Bier & Malz
Eine Sonderrolle bei der Fortentwicklung des beim Starkbier aus Bayern kommt den Klöstern zu. Die Mönche, gewöhnlich des Lesens und Schreibens kundig, waren in der Lage, die Kunst des Bierbrauens systematisch weiterzuentwickeln. Erfahrungen wurden gesammelt, Rezepturen schriftlich festgehalten und mit den Jahren systematisch verbessert. Das Bier galt in den Klöstern als nahr- und vor allem schmackhafte Ergänzung der ansonsten eher kargen Kost. Vor allem während der Fastenzeit war man bestrebt, die stark eingeschränkte Aufnahme fester Nahrung durch entsprechend gehaltvolle Getränke zu kompensieren, denn: Flüssiges bricht Fasten nicht!
Die Herstellung von Starkbieren in den Klöstern bedurfte jedoch - so sagt es die Legende - einer gesonderten Genehmigung durch die kirchliche Obrigkeit und war "Chefsache". Um dem Papst einen Eindruck vom wohlschmeckenden klösterlichen Starkbier zu vermitteln und so die Erlaubnis zu erwirken, dieses für den Verzehr im Kloster herstellen zu dürfen, füllte man ein Fässchen ab und schickte es zum Heiligen Stuhl nach Rom.
Beim Transport über die Alpen kräftig geschüttelt und unter italienischer Sonne immer wieder erwärmt, kam es Wochen später - unterdessen sauer geworden - beim heiligen Vater an.
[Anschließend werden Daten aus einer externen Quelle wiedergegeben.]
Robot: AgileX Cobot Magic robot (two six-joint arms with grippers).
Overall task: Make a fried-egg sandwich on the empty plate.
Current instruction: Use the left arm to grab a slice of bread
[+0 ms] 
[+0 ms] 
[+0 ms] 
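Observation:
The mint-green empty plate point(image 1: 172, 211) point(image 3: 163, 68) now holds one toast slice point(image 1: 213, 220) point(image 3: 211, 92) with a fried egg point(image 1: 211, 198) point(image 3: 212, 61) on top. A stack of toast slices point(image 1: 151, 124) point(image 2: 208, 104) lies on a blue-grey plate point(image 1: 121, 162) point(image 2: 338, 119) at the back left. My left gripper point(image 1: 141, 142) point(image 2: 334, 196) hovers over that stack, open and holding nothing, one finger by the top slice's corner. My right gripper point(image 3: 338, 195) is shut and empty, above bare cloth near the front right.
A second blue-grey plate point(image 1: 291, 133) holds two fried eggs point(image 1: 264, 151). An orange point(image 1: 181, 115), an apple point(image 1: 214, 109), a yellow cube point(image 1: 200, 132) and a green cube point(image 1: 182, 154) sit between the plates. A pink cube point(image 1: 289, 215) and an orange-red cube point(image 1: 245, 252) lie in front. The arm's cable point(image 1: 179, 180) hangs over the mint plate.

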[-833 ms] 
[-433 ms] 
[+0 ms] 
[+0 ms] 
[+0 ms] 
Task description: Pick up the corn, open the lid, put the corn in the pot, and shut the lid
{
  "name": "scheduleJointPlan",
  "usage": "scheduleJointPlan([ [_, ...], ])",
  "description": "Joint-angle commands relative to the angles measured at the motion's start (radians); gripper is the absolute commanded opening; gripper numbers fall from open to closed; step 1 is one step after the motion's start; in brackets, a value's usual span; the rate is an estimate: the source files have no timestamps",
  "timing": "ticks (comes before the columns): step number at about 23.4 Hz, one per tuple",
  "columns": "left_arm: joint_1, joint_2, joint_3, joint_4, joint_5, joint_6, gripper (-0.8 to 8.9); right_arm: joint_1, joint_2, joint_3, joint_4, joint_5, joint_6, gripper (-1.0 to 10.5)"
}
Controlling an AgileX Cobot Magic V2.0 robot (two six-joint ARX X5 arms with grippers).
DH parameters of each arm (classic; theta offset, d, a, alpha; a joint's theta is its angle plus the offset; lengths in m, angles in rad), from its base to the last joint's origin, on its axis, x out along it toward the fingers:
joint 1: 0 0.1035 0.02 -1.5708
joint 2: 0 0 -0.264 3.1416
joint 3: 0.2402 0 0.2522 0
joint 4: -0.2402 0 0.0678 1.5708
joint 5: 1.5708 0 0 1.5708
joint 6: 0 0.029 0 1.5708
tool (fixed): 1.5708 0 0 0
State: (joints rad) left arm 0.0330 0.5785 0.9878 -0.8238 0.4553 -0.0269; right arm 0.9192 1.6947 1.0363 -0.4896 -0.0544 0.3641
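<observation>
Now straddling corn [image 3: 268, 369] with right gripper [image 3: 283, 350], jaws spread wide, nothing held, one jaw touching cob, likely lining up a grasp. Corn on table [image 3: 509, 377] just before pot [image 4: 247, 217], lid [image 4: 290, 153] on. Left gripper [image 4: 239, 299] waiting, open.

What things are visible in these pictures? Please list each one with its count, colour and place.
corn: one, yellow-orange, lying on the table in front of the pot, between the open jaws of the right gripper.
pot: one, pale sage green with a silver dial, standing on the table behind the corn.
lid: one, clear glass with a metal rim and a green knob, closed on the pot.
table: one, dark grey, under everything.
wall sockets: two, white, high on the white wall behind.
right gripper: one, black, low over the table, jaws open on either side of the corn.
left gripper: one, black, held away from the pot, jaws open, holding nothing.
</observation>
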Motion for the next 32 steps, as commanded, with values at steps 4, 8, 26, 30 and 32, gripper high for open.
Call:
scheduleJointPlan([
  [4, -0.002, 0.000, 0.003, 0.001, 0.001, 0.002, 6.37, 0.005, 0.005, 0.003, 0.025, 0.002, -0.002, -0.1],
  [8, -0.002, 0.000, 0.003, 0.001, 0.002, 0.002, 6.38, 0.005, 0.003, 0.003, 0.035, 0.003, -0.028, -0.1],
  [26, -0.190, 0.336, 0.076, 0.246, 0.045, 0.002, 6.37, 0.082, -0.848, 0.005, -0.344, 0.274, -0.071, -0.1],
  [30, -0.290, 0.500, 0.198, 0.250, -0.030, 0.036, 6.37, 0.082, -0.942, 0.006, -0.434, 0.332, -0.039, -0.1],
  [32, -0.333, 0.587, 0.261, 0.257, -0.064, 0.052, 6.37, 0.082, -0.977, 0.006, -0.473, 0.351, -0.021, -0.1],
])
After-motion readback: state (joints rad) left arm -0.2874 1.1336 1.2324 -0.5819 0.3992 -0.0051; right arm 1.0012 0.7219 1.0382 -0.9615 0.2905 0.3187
Der kostete vom viel gepriesenen Trunk - fand ihn gräulich, deshalb dem Seelenheil seiner Brüder nördlich der Alpen nicht weiter abträglich und erteilte die gewünschte Braugenehmigung. Also braute man nahrhafte Fasten-Starkbiere ein, eine Tradition, die sich auch außerhalb der Klostermauern während der Fastenzeit bis heute großer Beliebtheit erfreut.